Henkel, along with her husband Tom, said they did not hear gunshots before the power going out about 5 a.m. And Moss, the Pierce County sheriff's spokesperson, said gunfire had not been reported to the department during the attacks.

Yet three other Spanaway area residents, one of whom asked not to be identified, said they heard what sounded like someone shooting.

Eva Robinett, who lives less than a mile from the Spanaway substation, said she was lying in bed when the power went out. She heard her bedroom fan turn off, and then six pops ring out not long after. Her husband was getting up early to prepare a 14-pound Christmas prime rib.

"And then my husband goes, 'Are those gunshots?'" she said.

Robinett posted about hearing what seemed to be gunshots on the Pierce County Sheriff's Department Facebook page.

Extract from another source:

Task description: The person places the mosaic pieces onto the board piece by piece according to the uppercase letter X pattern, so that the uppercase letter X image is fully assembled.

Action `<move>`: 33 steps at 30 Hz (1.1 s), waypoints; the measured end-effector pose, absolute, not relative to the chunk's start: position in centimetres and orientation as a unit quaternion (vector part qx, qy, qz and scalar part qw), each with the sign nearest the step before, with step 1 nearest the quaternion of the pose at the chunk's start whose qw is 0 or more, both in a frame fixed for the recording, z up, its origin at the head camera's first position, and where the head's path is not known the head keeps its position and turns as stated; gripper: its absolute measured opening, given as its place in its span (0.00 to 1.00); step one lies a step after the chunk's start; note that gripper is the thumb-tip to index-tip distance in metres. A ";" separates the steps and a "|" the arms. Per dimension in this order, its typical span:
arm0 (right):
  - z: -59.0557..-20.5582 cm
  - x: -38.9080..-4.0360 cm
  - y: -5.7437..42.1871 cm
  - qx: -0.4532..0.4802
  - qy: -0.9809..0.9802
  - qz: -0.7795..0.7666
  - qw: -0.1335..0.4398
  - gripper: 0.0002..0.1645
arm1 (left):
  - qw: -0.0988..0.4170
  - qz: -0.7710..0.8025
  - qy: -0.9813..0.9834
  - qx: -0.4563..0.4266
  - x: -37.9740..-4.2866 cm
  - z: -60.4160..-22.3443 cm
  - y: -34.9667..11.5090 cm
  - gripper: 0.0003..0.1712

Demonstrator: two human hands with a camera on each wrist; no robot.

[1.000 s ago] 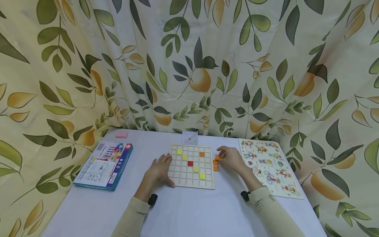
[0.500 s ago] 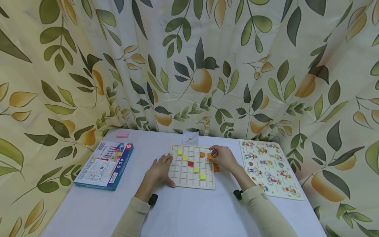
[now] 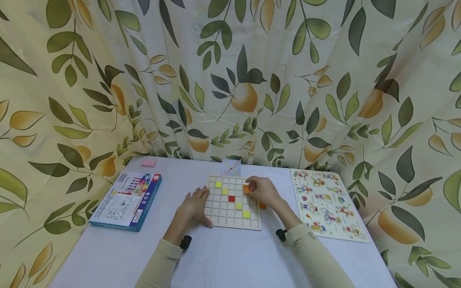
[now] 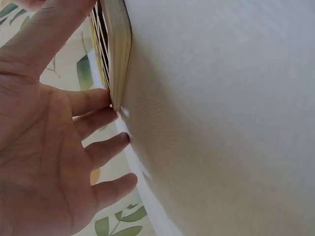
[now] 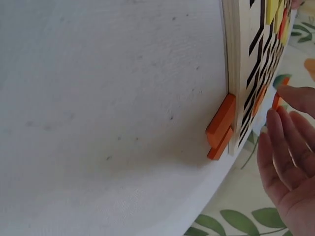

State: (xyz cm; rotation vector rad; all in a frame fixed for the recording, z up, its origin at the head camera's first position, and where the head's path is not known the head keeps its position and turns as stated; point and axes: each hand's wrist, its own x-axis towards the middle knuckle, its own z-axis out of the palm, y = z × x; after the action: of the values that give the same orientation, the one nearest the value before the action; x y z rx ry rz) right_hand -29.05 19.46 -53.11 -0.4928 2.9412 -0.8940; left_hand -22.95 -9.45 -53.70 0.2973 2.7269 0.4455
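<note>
A wooden grid board [image 3: 220, 213] lies flat, with several yellow tiles [image 3: 239, 206] and one red tile [image 3: 231, 199] in its squares. My left hand [image 3: 194, 206] rests along the board's left edge, fingers straight and spread; the left wrist view has its fingertips [image 4: 104, 101] right at the board's corner. Over the board's far right part, my right hand [image 3: 265, 192] pinches an orange tile [image 5: 276, 101] between thumb and fingers. Another orange tile [image 5: 259, 100] sits in the grid below it. Beside the board's right edge lie loose orange tiles [image 5: 221, 119].
A small pattern card [image 3: 231, 168] stands behind the board. To the left are a blue-edged box [image 3: 126, 200] and a pink block [image 3: 148, 163]. A picture board [image 3: 324, 196] lies on the right. A patterned curtain [image 3: 223, 100] surrounds the white table.
My right hand has moved left from the loose orange tiles to over the board, carrying one orange tile. My left hand has stayed at the board's left edge.
</note>
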 end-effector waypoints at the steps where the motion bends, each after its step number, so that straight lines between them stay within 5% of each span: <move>1: -53.2 -29.1 19.4 -0.163 0.945 -0.284 0.012 0.25 | 0.180 0.158 0.965 0.106 -22.9 -53.7 -9.4 0.80; 33: -54.1 -29.9 17.0 -0.196 0.936 -0.289 0.049 0.22 | 0.177 0.154 0.966 0.112 -22.9 -53.9 -9.5 0.80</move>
State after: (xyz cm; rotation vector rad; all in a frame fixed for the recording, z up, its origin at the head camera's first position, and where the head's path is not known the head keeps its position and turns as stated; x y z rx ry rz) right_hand -29.89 17.00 -54.15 -0.5982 2.8515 -0.8804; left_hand -22.95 -9.55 -53.95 0.3160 2.7342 0.4346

Christopher Langley and his family live less than a mile away from the substation. His children were up about 5 a.m. to look for presents under their Christmas tree when they lost power. "And then we heard a whole round of gunshots go off," said Langley, who also posted his account to the Sheriff's Department page. He estimated there were five to seven rounds.

For Kathryn Henkel, the substation outage was a nerve-wracking blow. She had planned to cook a turkey dinner for her extended family of 12 who all live in the house.

Without power, those plans were shelved.

As the hours wore on, she worried about her mother-in-law, who, without electricity, was rapidly using up stockpiled bottles of oxygen. By late afternoon, she thought she would have to take her mother to a hospital emergency room to make sure she had a continued supply of oxygen.

She seethed as she pondered the actions of the unknown perpetrator of the attack.

"We made the best of it. We ate McDonald's for dinner," she said. "But I was beyond livid that I possibly was going to have to put my mother-in-law in the hospital when she wasn't even sick on Christmas."